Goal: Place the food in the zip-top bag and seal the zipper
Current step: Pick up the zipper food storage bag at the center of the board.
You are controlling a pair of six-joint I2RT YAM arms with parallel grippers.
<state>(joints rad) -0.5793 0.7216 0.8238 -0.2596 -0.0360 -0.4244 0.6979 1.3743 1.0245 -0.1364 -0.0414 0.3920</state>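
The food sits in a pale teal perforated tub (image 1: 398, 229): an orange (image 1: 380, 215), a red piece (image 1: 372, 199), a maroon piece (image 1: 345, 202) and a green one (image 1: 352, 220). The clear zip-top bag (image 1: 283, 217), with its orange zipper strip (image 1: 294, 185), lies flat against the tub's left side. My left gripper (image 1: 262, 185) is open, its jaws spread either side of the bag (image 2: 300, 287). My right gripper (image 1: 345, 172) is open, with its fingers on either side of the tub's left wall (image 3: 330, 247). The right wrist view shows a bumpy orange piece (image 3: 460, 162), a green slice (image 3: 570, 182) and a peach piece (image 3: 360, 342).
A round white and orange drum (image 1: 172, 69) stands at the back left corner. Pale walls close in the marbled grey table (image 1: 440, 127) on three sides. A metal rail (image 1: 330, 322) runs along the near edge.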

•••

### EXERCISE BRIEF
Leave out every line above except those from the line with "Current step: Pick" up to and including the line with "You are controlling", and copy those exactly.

### SOLUTION TO THIS PROBLEM
Current step: Pick up the zipper food storage bag at the center of the board.
You are controlling a pair of six-joint I2RT YAM arms with parallel grippers.

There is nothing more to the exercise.